Consider investing in solar stocks as a long-term investment option. Because the widespread adoption of renewable energy, including solar energy, is a decades-long process. Therefore, I recommend that you assess your risk tolerance before investing and be prepared for short-term market fluctuations.
Conclusion
Solar stocks are a good investment option in the long term as they will benefit from the growing trend of renewable energy.
If you care more about high investment growth returns, SolarBank would be an option worth considering. If you want to invest in mature solar stocks, First Solar, which has a long history and solid financials, would be a better match for your needs.
For investors who are looking for stocks with low to medium risk and a good dividend record, Brookfield Renewable and Clearway Energy would be solar stocks worth considering.
Before you invest, I recommend using an artificial intelligence tool, Intellectia, to perform stock analysis.

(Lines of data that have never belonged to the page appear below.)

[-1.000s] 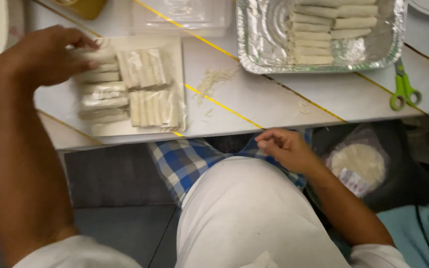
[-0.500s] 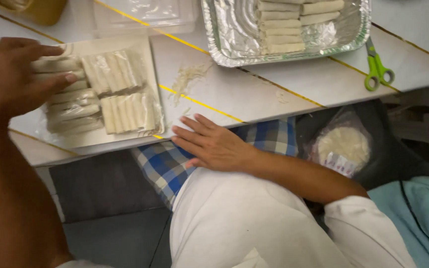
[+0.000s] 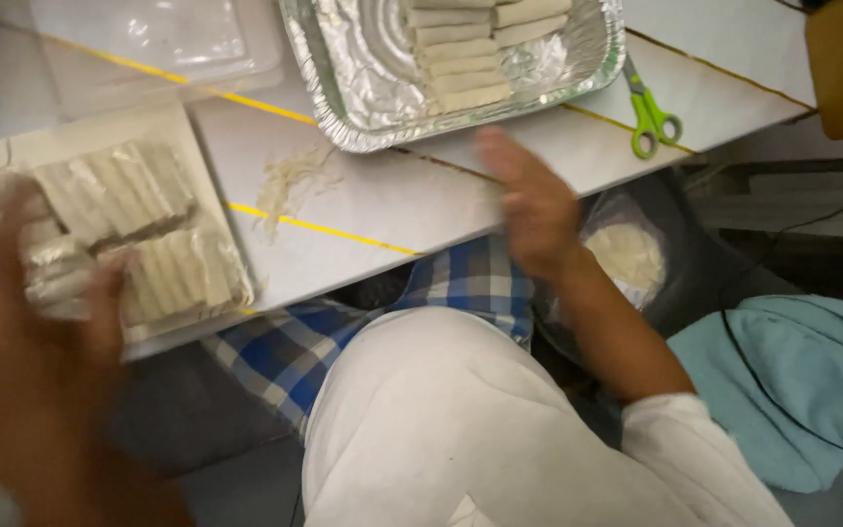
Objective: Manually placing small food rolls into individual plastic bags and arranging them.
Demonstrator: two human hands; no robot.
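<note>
Left hand (image 3: 36, 322) blurred at lower left, on the rolls (image 3: 139, 244) — grip unclear | right hand (image 3: 529, 200) spread, empty, mid-frame | risk: you could nudge the tray (image 3: 343, 107) — overhanging the table edge

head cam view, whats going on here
A seated person works at a white table. Their left hand, blurred, rests on a flat package of pale wrapped rolls at the table's near edge. Their right hand, also blurred, is raised open over the table edge, holding nothing, just below a foil tray that holds a row of pale rolls. Green scissors lie right of the tray, and a few pale shreds lie between package and tray.
</note>
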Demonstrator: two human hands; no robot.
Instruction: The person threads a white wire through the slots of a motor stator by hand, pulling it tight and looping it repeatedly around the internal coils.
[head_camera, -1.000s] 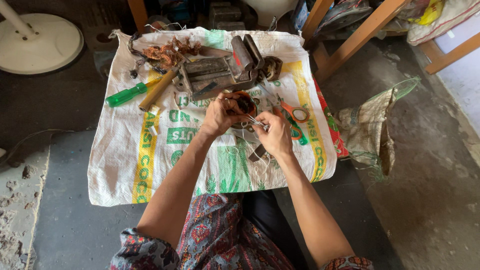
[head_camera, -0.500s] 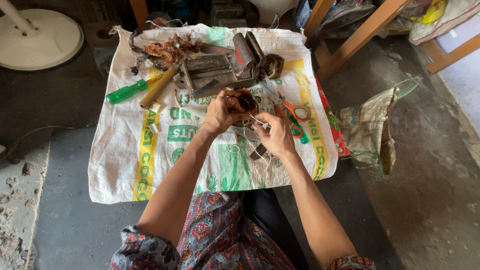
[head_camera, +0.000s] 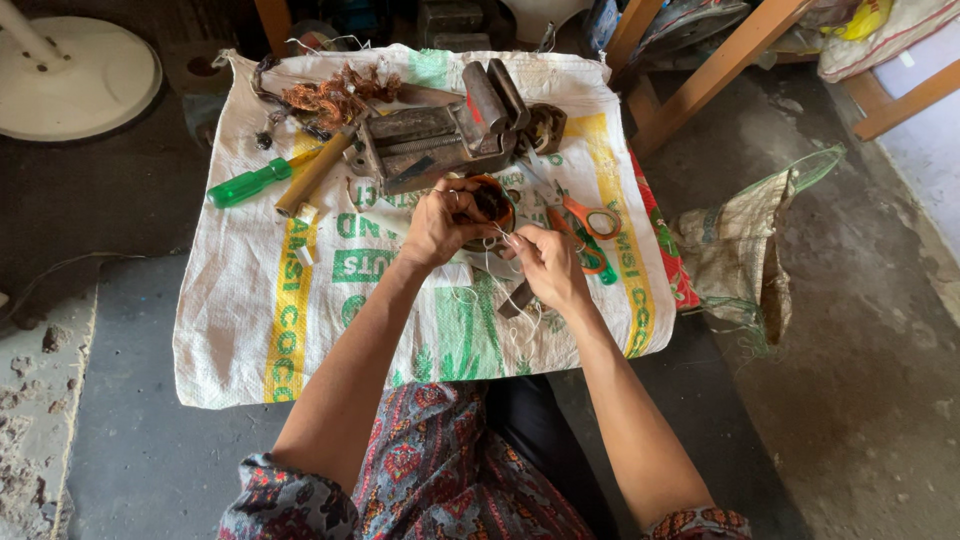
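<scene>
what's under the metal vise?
The metal vise sits on the white woven sack spread over the floor. Orange-handled scissors lie beside it. What lies beneath the sack is covered.

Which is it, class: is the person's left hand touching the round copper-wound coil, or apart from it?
Touching. The head view shows the left hand with fingers wrapped around the coil, no gap visible.

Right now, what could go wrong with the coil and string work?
1. The left hand holds the copper coil close to the metal vise; a slip could knock it.
2. Loose white string trails below the right hand and may tangle.
3. The orange scissors lie just beside that hand.
</scene>
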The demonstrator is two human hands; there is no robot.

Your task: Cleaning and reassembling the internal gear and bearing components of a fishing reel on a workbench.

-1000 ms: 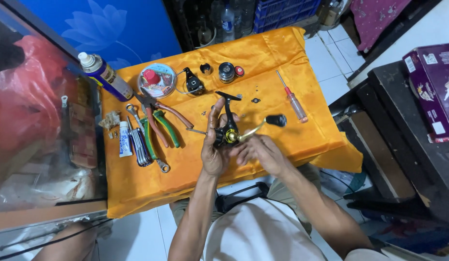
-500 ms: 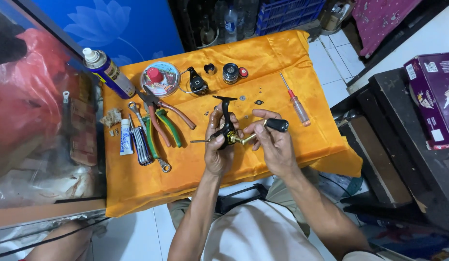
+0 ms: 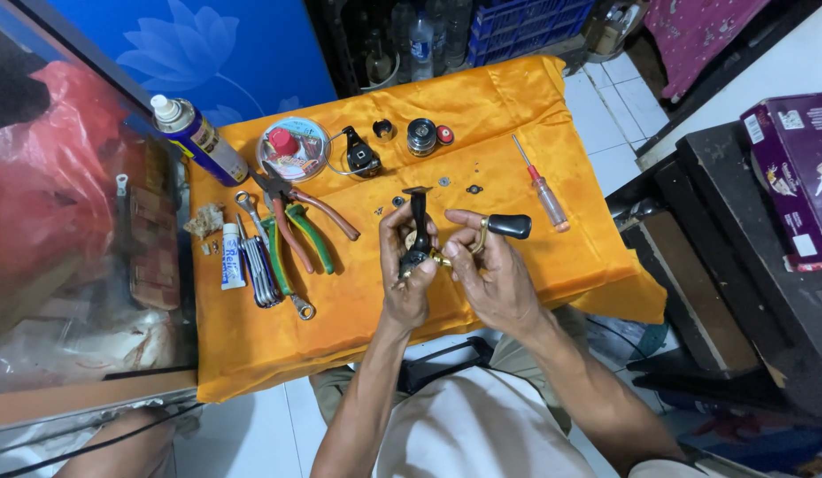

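Gripping one black fishing reel body (image 3: pixel 417 237) above the orange cloth (image 3: pixel 358 327), the left hand (image 3: pixel 404 274) closed around it while the right hand (image 3: pixel 492 270) pinched its single black-knobbed handle (image 3: pixel 508 227). Left of the reel lay two pliers (image 3: pixel 297 226), one spray can (image 3: pixel 198 139); right, one screwdriver (image 3: pixel 541 183).

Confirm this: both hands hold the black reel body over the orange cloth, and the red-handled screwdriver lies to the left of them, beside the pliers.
Not quite. In the head view the red-handled screwdriver lies right of the hands, alone on the orange cloth; the pliers lie left. Left hand and right hand do hold the black reel body.
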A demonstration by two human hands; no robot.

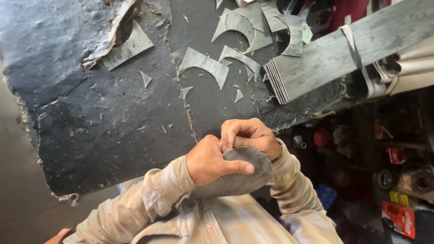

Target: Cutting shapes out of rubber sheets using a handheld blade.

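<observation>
Close to my chest I hold a grey rounded sheet piece (244,174) with both hands. My left hand (212,160) grips its left side, thumb laid flat across the face. My right hand (251,135) is curled over the top edge with fingers bent tightly on it. The piece is curved and partly hidden under my hands. Both arms wear striped beige sleeves.
A worn black mat (113,104) covers the worktable, strewn with several grey crescent offcuts (205,63) and small scraps. A stack of long grey strips (334,54) lies at the upper right. Cluttered floor with red and yellow boxes (400,217) is at the right.
</observation>
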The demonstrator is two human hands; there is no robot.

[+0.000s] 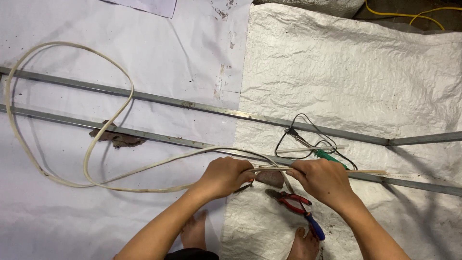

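Just below both hands (274, 177) — red pliers (291, 200), looping white cable (91, 144).

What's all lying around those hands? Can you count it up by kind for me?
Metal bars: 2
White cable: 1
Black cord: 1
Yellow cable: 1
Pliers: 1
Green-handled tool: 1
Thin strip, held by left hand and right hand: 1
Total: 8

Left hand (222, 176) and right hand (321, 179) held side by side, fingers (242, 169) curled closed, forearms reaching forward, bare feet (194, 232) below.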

Intellectia is an AI assistant that you can use to get professional financial insights anytime, anywhere. Moreover, Intellectia will help you make smarter investment decisions by helping you determine the right time to buy and sell based on real-time data and advanced algorithms.
Frequently Asked Questions
What are the top 3 solar companies in the US?
Nextera Energy (NEE, 152.24B), First Solar (FSLR, 14.89B), and Nextracker (NXT, 6.54B) are the top 3 U.S. solar companies by market capitalization.
What solar company did Bill Gates invest in?
Bill Gates supports solar component manufacturer CubicPV through his Breakthrough Energy Ventures. However, CubicPV announced a comprehensive restructuring in 2024, including layoffs, replacement of CEO, and refocusing on pre-commercial module technology.
Does Elon Musk own a solar company?
Elon Musk's Tesla acquired SolarCity in 2016 for about $2.6 billion. After the acquisition, SolarCity's solar business was reorganized into Tesla Energy.